= DATASET CONTENT =
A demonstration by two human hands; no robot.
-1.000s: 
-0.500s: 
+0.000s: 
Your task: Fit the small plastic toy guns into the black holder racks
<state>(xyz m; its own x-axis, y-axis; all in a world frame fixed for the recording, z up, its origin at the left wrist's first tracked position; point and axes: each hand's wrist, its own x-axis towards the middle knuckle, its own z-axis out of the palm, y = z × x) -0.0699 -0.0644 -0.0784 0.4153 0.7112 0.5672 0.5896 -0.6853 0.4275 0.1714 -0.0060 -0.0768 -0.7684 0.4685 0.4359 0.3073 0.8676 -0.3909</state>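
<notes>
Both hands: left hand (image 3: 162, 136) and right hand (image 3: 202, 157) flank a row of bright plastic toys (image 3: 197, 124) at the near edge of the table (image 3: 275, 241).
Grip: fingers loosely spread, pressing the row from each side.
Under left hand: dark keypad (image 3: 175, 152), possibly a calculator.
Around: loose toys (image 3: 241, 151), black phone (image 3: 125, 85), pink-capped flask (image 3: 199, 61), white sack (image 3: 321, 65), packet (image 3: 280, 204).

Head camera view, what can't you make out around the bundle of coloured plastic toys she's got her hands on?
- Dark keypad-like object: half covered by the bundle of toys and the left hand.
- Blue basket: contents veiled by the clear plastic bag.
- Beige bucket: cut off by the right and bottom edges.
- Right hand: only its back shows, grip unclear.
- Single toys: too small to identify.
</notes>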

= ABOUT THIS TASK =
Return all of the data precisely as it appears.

= RESPONSE BELOW =
A demonstration by two human hands; no robot.
-1.000s: 
-0.500s: 
+0.000s: 
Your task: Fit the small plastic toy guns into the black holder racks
<state>(xyz m; its own x-axis, y-axis; all in a world frame fixed for the recording, z up, its origin at the left wrist's first tracked position; point and axes: each hand's wrist, its own x-axis towards the middle knuckle, its own z-axis out of the palm, y = z × x) -0.0699 -0.0644 -0.0784 0.4153 0.7112 0.5672 0.5896 -0.6853 0.4275 0.1714 -0.0060 -0.0768 -0.7684 0.4685 0.4359 0.3073 0.8676 -0.3909</state>
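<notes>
Both hands: left hand (image 3: 162, 136) and right hand (image 3: 202, 157) flank a row of bright plastic toys (image 3: 197, 124) at the near edge of the table (image 3: 275, 241).
Grip: fingers loosely spread, pressing the row from each side.
Under left hand: dark keypad (image 3: 175, 152), possibly a calculator.
Around: loose toys (image 3: 241, 151), black phone (image 3: 125, 85), pink-capped flask (image 3: 199, 61), white sack (image 3: 321, 65), packet (image 3: 280, 204).

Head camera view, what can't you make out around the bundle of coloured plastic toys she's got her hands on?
- Dark keypad-like object: half covered by the bundle of toys and the left hand.
- Blue basket: contents veiled by the clear plastic bag.
- Beige bucket: cut off by the right and bottom edges.
- Right hand: only its back shows, grip unclear.
- Single toys: too small to identify.
</notes>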

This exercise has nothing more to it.